I hope this is in the right area if not I'm sorry.

I can't Install Windows XP on toa new hard drive:upset:

HP dv5000 (dv5139us)
2.0 GHz AMD Turion™ 64 Mobile Processor ML-37 with PowerNow!™ Technology
1Gb 333MHz DDR System Memory 

http://h10025.www1.hp.com/ewfrf/wc/document?docname=c00614792&cc=us&lc=en&dlc=en&product=1843730 (Full list of specifications)

Ok the old hard drive a 120 gb drive was bad. so I orderd a new WD Scorpio 160gb drive.
I installed the drive, I put in the Windows XP pro cd it reads the cd and displyas "hit any key to start from cd" 

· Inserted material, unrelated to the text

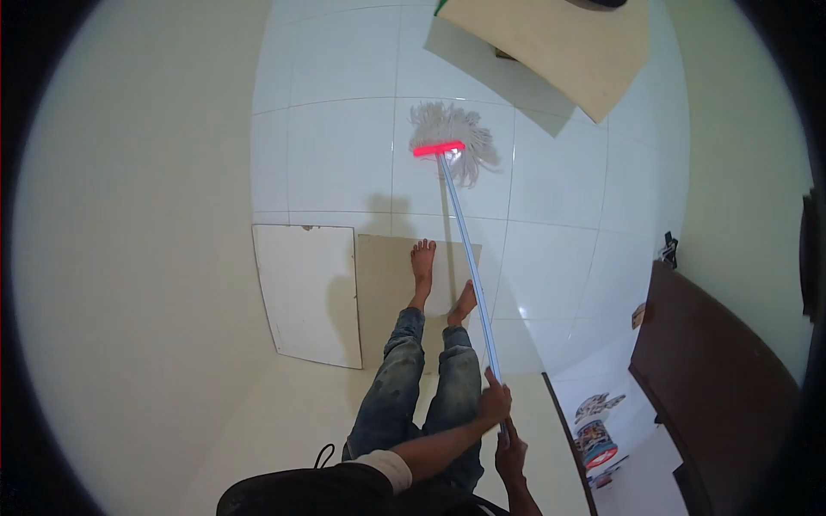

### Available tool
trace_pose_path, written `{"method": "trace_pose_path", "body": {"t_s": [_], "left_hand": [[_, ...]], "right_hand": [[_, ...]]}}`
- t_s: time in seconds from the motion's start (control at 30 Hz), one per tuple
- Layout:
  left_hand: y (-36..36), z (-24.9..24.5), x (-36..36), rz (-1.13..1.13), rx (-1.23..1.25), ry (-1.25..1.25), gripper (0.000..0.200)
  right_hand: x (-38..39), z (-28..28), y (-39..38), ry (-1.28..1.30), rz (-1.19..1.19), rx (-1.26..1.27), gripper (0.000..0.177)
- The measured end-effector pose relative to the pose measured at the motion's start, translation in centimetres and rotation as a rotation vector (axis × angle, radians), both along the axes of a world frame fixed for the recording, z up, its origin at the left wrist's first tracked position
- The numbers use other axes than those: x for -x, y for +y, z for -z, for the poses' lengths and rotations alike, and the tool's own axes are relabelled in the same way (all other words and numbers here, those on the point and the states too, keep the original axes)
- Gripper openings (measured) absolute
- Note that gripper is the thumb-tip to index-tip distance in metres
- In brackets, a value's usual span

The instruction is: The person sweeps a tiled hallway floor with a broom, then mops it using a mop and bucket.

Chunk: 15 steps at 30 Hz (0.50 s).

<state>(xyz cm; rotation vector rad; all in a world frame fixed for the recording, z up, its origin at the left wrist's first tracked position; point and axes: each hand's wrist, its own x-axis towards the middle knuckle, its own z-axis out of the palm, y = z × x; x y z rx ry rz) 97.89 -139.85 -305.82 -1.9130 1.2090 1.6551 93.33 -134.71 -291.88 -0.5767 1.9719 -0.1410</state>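
A string mop (470, 245) stretches out in front of me, its pale blue handle slanting up and a little left to a bright pink-red clamp. Greyish-white strands fan out from the clamp and lie on the white tiles. My left hand (495, 402) reaches across my body and is closed around the handle near its upper end. Just below it, nearer my body, my right hand (511, 454) grips the end of the same handle.
White tiled floor (335, 159) spreads ahead. A white board (308, 297) and a beige one (383, 292) lie by my bare feet. A beige panel-like piece (551, 43) stands at the top right. A brown door-like panel (714, 361) and a printed container (595, 443) are on the right.
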Motion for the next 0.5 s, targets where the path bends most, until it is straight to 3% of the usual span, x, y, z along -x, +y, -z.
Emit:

I goes through the " Setup is loading files" it reads all the files, then reboots it never gets to starting Microsoft windows. I went in to The BIOS setup it reads and shows the WD 160gb drive. I reset the BIOS defaults, but still get the same response. I also tried a Vista install cd and got a BSD error. It seems like it cant access the hard drive, yet it identify the hard drive in the BIOS.

Help! is there something I am missing, does anyone have any ideas on this. I have not yet checked the hard drive in a different laptop, but will do so in the morning.

The Old HDD was doing the same thing, however Partition Table Doctor 3.5 was stating a bad partition table and could not fix it.

Thanks for any help in advance.ray:

Ken


----------



## GeorgeKS (Jun 6, 2009)

*Re: HP dv5000 Can't install Windows xo*

Hi

Is the drive SATA or IDE?


----------



## krosloniec49426 (Jun 11, 2009)

*Re: HP dv5000 Can't install Windows xo*

I'm sorry,

It is an 160gb IDE drive WD1600BEVE (Scorpio)


Ken


----------



## GeorgeKS (Jun 6, 2009)

*Re: HP dv5000 Can't install Windows xo*

Go to the BIOS, do the HDD test.

See what it tells you.

You can also enter the gray world of Hard Disk S.M.A.R.T. records:

Go to
http://www.sysinfolab.com/download.htm
and download the free program SMARTUDM - HDD S.M.A.R.T. Viewer.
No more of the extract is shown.